In addition to decoding, the project also includes a CW encoder. The intention is for both the encoder and decoder to run on the same hardware, sharing a simple button-driven interface. This makes the platform suitable for both receive and transmitting experiments, portable operation, and further extensions.

Hardware Description

On the hardware side, the project sticks to a familiar and well-tested setup: a Raspberry Pi Pico paired with an inexpensive ILI9341 (or compatible) SPI TFT display. If you’ve followed my other projects, this combination will look very familiar. In fact, the decoder is designed to run on exactly the same hardware as the full SSTV example, which keeps experimentation simple and inexpensive.

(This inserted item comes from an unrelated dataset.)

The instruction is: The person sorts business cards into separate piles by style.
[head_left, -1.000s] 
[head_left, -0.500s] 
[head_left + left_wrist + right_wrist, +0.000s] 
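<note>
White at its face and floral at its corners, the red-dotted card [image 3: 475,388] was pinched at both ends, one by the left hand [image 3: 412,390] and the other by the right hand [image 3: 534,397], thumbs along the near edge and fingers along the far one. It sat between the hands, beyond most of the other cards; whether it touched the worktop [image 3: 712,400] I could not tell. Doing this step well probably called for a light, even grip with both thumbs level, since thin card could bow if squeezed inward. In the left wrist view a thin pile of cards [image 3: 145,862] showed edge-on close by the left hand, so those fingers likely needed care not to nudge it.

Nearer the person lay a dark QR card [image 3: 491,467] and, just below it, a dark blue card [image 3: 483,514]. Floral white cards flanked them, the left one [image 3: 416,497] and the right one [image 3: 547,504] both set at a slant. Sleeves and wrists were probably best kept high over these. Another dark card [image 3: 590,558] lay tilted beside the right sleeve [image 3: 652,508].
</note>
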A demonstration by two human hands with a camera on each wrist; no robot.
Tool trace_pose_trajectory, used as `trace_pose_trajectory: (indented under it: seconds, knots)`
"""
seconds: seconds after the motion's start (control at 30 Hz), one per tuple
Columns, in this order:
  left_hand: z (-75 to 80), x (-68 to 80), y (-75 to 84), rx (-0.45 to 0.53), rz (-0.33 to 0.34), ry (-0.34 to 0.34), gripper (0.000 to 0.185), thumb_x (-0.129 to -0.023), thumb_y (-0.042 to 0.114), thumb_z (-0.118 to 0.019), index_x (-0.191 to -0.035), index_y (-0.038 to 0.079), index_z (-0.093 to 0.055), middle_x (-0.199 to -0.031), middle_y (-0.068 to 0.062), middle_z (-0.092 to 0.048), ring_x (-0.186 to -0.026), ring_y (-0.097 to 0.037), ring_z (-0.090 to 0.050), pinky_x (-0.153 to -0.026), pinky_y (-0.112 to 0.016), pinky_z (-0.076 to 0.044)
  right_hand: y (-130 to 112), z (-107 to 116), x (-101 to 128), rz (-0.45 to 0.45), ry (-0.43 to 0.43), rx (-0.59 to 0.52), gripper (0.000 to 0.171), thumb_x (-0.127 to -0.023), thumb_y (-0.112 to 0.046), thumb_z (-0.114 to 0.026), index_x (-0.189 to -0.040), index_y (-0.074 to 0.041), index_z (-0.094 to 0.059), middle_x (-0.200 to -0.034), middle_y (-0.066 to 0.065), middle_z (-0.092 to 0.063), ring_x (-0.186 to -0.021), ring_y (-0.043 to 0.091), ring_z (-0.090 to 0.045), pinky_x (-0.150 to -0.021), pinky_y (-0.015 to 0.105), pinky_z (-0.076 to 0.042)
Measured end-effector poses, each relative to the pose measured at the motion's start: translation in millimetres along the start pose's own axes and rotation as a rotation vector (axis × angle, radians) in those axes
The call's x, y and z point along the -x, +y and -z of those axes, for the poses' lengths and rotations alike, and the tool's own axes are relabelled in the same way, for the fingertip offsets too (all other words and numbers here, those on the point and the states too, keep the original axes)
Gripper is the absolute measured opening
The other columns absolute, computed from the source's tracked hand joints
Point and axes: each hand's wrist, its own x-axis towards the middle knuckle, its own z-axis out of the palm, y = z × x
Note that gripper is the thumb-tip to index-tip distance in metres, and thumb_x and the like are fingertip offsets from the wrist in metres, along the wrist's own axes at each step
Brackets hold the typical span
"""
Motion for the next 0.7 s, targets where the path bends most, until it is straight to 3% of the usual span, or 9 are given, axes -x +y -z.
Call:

The design works equally well on RP2040- and RP2350-based Pico devices. No wireless features are required, but Pico W and Pico 2 W boards work just fine if that’s what you have to hand. For best performance on the RP2040, a clock speed of 125 MHz is recommended. Running at 200 MHz is possible, but tends to reduce maximum SPI speed and actually slows down screen rendering.

Both receive and transmit audio paths are supported using the Pico’s built-in ADC and a PWM-based DAC. A small set of tactile buttons provides a simple menu-driven user interface, allowing the user to switch between receive and transmit modes and adjust decoder settings.

_images/full_circuit.png

Circuit Wiring

User settings are stored using the Arduino Pico core’s EEPROM emulation layer, which saves configuration data in onboard flash and restores it automatically after power cycles.

Part

Quantity

Example URL

320x240 ILI9341 or ILI9342 SPI Display

1

https://shorturl.at/Kwjb0

Raspberry Pi Pico

1

https://shorturl.at/bKibr

Resistor 10k

2

https://shorturl.at/aSetc

Capacitor Ceramic 100n

2

https://shorturl.at/smvFK

Resistor 100 ohm

1

https://shorturl.at/QXFMh

Capacitor Ceramic 470n

1

https://shorturl.at/hRgnC

3.5mm Stereo Socket

1

https://shorturl.at/KUiZ2

Tactile buttons 6mm

4

https://shorturl.at/IHNVn

SD Card

1

https://shorturl.at/C5DyY

3D Printed Enclosure

1

https://shorturl.at/M5z12

(Note: Links are for illustrative purposes and not necessarily recommendations.)

The display wiring is shown below:

Signal

Display Pin

Pico Pin Number

Pico GPIO Number

Vcc

1

36 (3v3 out)

NA

Gnd

2

18 (GND)

NA

CS

3

17

13

RESET

4

36 (3v3 out)

NA

DC

5

15

11

MOSI

6

20

15

SCK

7

19

14

LED

8

36 (3v3 out)

NA

The four buttons used to navigate the menu each connect between GND and a spare GPIO pin:

Signal

Pico Pin Number

Pico GPIO Number

Gnd

23 (GND)

NA

UP_BTN

22

17

DOWN_BTN

26

20

RIGHT_BTN

27

21

LEFT_BTN

29

22

3D Printed Enclosure

_images/enclosure_complete.jpg

The enclosure design is simply a copy of the SSTV Decoder Enclosure this already includes the functionality required by Hamfist. It provides cut-outs for the TFT display, audio connectors, and four front-panel buttons, while keeping the overall size compact enough for portable use.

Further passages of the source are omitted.